GOAL OF THE EXERCISE. Write out, word for word, only the data from its first line to the line containing "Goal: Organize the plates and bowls".

GIVEN INFORMATION.
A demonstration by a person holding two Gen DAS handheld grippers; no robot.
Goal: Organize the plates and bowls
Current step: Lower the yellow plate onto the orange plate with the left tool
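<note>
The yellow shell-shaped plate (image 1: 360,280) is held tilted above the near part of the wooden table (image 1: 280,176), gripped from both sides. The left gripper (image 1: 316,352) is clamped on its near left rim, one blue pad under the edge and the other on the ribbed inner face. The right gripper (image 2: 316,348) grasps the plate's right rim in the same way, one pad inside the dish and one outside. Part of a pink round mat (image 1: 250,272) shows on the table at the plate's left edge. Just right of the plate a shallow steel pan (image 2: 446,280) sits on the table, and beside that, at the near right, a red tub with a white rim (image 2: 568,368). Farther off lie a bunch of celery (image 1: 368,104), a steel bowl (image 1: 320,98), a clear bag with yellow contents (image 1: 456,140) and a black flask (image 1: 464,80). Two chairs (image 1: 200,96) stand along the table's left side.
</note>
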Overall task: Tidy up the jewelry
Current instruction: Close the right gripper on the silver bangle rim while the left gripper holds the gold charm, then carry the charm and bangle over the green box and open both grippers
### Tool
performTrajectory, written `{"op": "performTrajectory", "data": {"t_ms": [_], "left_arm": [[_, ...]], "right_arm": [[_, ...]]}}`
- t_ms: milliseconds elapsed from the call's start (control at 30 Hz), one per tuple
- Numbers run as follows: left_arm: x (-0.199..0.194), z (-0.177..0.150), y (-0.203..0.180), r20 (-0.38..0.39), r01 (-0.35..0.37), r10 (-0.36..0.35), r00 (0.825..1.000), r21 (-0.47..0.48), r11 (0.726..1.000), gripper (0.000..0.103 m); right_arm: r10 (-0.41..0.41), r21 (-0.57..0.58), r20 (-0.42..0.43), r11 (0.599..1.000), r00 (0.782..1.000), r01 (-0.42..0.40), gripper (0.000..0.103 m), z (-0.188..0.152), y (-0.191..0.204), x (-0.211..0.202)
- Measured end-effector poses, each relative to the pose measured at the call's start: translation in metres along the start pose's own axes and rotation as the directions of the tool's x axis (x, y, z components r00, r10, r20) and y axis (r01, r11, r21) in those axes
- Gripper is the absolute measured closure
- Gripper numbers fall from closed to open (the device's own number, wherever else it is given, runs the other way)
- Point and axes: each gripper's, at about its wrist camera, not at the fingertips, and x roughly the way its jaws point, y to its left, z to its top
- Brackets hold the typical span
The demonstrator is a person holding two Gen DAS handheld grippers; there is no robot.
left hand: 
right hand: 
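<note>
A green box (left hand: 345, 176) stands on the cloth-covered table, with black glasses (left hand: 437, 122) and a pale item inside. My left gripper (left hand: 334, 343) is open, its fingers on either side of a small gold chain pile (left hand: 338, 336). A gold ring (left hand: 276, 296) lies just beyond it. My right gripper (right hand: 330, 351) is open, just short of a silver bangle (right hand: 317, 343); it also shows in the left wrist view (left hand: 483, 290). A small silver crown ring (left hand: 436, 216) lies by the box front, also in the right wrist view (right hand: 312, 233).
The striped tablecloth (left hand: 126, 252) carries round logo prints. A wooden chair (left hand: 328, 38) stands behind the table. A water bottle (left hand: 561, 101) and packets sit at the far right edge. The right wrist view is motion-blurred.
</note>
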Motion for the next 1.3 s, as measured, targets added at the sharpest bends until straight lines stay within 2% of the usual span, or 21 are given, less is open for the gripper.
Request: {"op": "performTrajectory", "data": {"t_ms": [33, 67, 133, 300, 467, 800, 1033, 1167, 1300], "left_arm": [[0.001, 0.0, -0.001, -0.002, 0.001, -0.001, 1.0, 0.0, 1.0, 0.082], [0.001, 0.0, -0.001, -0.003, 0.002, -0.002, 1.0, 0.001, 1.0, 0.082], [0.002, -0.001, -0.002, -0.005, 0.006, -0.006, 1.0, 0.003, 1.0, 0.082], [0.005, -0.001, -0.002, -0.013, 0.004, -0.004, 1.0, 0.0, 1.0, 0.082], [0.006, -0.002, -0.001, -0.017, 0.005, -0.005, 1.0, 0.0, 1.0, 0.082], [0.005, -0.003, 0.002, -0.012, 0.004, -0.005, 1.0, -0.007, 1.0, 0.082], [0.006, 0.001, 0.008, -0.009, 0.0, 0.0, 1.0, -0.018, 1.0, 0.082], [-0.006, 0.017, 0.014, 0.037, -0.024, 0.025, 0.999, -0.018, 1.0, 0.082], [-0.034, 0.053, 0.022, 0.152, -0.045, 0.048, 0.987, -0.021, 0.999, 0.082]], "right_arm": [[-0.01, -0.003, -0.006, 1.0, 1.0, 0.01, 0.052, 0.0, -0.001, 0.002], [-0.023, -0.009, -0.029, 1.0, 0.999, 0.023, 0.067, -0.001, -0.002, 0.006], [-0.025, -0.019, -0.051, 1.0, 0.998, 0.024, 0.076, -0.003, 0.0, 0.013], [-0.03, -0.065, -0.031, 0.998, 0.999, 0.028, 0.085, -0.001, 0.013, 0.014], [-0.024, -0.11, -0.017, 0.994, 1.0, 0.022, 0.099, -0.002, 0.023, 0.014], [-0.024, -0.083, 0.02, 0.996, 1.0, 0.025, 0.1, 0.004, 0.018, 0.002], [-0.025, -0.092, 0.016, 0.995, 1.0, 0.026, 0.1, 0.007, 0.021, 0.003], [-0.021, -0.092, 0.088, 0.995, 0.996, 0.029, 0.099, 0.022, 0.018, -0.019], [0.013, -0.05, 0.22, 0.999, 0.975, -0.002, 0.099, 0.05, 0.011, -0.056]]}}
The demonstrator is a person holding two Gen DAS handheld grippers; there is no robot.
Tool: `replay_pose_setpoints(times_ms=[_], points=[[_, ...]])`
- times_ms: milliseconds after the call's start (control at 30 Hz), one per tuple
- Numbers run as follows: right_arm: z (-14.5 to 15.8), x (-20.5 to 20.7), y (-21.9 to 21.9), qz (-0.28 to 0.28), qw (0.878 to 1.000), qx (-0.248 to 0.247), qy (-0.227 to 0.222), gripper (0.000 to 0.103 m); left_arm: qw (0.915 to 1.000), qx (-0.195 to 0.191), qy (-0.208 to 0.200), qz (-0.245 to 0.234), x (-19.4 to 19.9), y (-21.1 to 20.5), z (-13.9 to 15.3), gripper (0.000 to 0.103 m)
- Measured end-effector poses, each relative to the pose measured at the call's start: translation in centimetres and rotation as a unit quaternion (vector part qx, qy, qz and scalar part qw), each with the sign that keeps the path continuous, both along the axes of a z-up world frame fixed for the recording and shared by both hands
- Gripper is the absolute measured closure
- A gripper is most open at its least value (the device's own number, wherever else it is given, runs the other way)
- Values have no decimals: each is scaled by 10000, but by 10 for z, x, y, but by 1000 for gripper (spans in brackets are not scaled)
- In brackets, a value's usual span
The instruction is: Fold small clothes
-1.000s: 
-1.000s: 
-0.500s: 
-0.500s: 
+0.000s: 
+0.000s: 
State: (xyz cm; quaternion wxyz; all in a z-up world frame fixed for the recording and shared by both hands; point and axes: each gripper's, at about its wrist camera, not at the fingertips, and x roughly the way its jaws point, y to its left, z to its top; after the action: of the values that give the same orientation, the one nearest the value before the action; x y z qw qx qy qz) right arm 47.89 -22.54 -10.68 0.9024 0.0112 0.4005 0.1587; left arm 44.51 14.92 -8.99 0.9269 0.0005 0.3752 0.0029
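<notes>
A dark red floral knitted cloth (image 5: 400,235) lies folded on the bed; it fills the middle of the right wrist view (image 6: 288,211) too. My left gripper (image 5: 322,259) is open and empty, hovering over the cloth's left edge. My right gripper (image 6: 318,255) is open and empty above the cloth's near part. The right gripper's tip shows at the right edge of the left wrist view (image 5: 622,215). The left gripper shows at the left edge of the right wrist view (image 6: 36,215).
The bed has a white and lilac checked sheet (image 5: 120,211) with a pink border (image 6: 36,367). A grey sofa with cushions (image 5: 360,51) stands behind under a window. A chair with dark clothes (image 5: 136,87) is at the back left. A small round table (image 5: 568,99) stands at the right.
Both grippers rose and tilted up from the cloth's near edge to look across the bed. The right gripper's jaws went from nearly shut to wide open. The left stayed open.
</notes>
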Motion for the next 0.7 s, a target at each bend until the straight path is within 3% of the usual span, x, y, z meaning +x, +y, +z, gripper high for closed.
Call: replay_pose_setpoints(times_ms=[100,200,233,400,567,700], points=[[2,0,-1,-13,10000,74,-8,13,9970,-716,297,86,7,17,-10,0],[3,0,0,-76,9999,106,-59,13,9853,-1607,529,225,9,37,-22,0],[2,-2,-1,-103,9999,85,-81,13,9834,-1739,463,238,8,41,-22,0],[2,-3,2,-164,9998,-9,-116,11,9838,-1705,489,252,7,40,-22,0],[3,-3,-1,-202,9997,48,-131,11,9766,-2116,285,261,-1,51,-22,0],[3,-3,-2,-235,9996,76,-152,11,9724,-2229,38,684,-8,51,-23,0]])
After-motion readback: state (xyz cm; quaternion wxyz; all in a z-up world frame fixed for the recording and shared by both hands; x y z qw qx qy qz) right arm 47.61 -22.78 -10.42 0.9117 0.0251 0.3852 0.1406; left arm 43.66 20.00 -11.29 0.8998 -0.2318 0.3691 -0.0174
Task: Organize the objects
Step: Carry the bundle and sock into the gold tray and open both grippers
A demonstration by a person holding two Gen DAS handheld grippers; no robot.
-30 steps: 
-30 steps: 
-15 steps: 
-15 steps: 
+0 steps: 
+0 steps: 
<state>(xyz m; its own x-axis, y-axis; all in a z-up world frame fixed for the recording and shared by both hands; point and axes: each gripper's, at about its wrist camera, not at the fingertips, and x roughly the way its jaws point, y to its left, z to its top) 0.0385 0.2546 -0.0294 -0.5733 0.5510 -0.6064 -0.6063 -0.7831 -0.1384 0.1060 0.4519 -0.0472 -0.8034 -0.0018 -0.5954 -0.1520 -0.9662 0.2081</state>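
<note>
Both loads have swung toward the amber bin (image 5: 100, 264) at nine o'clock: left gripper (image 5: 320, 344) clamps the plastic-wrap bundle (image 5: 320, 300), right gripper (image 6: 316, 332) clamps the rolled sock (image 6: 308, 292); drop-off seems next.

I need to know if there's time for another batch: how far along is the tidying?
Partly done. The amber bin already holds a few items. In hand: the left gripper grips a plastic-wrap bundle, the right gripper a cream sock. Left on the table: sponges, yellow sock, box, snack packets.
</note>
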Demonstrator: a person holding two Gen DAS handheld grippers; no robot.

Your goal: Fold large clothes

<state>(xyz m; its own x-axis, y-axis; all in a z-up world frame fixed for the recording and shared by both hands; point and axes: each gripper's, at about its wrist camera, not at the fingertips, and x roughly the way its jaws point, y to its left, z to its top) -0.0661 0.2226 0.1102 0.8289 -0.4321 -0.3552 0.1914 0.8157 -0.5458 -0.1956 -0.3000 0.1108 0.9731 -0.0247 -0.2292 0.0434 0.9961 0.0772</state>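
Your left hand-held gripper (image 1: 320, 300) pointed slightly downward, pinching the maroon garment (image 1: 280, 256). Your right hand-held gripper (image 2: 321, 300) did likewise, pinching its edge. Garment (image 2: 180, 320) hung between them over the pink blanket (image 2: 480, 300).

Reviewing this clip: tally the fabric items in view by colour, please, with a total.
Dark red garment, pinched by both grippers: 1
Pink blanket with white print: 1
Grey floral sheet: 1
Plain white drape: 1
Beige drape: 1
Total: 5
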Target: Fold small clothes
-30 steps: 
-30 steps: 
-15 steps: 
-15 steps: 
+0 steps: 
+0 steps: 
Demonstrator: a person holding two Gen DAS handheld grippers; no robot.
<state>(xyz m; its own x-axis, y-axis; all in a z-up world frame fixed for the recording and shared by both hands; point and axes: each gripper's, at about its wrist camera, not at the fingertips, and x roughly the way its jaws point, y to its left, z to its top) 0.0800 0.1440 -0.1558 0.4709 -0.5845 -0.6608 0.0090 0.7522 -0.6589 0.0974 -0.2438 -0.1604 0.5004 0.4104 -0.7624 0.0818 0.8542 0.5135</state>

EXERCISE SOLUTION.
A demonstration by a person holding two Gen DAS handheld grippers; no robot.
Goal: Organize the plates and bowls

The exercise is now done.